• [ACTION ITEM]
Copy out each line below exactly as it appears.

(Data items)
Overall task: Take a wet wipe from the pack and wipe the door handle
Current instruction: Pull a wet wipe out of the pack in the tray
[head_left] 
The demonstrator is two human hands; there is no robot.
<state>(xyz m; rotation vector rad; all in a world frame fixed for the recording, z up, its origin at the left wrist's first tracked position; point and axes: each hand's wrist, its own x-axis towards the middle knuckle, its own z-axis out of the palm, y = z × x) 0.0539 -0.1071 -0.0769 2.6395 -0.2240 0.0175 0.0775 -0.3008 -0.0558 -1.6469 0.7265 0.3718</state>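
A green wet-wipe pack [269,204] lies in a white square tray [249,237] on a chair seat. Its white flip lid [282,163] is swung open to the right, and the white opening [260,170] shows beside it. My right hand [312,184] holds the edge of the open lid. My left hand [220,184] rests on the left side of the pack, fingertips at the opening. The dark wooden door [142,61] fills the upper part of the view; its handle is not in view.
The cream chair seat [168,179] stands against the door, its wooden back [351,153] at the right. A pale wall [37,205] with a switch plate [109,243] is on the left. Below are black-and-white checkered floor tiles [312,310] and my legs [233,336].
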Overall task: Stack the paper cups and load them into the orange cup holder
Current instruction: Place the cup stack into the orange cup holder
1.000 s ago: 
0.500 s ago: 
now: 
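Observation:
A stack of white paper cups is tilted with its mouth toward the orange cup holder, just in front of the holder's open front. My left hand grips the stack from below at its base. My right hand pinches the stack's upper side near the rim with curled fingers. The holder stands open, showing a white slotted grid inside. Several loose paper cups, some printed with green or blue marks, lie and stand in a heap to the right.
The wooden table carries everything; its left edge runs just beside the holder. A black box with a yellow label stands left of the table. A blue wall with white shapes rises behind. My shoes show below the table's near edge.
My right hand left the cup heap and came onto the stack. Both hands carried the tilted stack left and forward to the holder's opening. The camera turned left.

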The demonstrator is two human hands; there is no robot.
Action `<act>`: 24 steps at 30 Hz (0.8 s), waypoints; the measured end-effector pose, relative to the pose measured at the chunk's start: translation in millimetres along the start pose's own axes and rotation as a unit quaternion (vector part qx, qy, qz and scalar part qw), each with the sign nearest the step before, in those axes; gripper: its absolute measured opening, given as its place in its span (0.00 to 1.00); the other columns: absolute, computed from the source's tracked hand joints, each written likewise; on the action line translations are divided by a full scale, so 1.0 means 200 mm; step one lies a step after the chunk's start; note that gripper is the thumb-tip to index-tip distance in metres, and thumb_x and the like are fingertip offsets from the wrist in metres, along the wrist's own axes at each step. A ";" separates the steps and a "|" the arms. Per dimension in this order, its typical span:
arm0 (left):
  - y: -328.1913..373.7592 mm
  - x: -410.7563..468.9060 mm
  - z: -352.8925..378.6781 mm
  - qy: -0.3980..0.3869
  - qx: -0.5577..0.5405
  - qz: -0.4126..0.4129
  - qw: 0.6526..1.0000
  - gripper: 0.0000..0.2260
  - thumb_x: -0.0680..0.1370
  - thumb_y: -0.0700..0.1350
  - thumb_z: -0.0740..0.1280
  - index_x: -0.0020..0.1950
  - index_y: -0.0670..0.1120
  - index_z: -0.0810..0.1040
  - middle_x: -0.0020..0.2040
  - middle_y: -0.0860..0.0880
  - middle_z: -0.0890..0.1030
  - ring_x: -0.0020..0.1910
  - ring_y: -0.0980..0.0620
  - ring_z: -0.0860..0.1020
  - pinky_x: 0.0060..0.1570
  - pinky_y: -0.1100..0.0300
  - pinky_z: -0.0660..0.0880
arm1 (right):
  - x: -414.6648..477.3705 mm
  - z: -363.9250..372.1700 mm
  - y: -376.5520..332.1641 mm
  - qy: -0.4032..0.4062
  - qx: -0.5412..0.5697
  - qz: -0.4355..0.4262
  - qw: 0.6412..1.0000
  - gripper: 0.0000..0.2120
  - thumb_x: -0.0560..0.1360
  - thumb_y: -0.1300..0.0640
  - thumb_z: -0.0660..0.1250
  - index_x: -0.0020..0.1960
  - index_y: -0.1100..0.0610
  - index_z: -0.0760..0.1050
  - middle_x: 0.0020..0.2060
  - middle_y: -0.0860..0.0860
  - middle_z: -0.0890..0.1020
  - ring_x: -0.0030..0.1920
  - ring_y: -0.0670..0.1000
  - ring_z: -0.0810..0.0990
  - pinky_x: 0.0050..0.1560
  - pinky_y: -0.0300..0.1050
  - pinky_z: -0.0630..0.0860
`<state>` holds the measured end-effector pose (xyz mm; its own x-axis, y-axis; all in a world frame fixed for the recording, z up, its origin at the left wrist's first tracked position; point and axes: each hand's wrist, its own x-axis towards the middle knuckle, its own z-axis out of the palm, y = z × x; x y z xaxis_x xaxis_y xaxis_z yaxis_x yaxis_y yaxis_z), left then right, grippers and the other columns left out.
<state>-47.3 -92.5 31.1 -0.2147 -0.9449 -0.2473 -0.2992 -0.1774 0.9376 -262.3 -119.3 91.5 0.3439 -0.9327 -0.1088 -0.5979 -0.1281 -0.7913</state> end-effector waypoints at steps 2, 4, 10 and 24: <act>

• [OUTPUT BELOW]
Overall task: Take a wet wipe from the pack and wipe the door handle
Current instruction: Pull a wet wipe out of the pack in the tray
[head_left] 
The demonstrator is two human hands; there is no robot.
<state>(xyz m; rotation vector rad; all in a world frame fixed for the recording, z up, its origin at the left wrist's first tracked position; point and axes: each hand's wrist, its own x-axis towards the middle knuckle, its own z-axis out of the palm, y = z × x) 0.0539 -0.1071 -0.0769 2.6395 -0.2240 0.0175 0.0775 -0.3008 -0.0558 -1.6469 0.7265 0.3718</state>
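A green wet-wipe pack [269,204] lies in a white square tray [249,237] on a chair seat. Its white flip lid [282,163] is swung open to the right, and the white opening [260,170] shows beside it. My right hand [312,184] holds the edge of the open lid. My left hand [220,184] rests on the left side of the pack, fingertips at the opening. The dark wooden door [142,61] fills the upper part of the view; its handle is not in view.
The cream chair seat [168,179] stands against the door, its wooden back [351,153] at the right. A pale wall [37,205] with a switch plate [109,243] is on the left. Below are black-and-white checkered floor tiles [312,310] and my legs [233,336].
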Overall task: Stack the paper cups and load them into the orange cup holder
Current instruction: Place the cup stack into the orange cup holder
1.000 s ago: 
0.500 s ago: 
now: 
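Observation:
A stack of white paper cups is tilted with its mouth toward the orange cup holder, just in front of the holder's open front. My left hand grips the stack from below at its base. My right hand pinches the stack's upper side near the rim with curled fingers. The holder stands open, showing a white slotted grid inside. Several loose paper cups, some printed with green or blue marks, lie and stand in a heap to the right.
The wooden table carries everything; its left edge runs just beside the holder. A black box with a yellow label stands left of the table. A blue wall with white shapes rises behind. My shoes show below the table's near edge.
My right hand left the cup heap and came onto the stack. Both hands carried the tilted stack left and forward to the holder's opening. The camera turned left.
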
The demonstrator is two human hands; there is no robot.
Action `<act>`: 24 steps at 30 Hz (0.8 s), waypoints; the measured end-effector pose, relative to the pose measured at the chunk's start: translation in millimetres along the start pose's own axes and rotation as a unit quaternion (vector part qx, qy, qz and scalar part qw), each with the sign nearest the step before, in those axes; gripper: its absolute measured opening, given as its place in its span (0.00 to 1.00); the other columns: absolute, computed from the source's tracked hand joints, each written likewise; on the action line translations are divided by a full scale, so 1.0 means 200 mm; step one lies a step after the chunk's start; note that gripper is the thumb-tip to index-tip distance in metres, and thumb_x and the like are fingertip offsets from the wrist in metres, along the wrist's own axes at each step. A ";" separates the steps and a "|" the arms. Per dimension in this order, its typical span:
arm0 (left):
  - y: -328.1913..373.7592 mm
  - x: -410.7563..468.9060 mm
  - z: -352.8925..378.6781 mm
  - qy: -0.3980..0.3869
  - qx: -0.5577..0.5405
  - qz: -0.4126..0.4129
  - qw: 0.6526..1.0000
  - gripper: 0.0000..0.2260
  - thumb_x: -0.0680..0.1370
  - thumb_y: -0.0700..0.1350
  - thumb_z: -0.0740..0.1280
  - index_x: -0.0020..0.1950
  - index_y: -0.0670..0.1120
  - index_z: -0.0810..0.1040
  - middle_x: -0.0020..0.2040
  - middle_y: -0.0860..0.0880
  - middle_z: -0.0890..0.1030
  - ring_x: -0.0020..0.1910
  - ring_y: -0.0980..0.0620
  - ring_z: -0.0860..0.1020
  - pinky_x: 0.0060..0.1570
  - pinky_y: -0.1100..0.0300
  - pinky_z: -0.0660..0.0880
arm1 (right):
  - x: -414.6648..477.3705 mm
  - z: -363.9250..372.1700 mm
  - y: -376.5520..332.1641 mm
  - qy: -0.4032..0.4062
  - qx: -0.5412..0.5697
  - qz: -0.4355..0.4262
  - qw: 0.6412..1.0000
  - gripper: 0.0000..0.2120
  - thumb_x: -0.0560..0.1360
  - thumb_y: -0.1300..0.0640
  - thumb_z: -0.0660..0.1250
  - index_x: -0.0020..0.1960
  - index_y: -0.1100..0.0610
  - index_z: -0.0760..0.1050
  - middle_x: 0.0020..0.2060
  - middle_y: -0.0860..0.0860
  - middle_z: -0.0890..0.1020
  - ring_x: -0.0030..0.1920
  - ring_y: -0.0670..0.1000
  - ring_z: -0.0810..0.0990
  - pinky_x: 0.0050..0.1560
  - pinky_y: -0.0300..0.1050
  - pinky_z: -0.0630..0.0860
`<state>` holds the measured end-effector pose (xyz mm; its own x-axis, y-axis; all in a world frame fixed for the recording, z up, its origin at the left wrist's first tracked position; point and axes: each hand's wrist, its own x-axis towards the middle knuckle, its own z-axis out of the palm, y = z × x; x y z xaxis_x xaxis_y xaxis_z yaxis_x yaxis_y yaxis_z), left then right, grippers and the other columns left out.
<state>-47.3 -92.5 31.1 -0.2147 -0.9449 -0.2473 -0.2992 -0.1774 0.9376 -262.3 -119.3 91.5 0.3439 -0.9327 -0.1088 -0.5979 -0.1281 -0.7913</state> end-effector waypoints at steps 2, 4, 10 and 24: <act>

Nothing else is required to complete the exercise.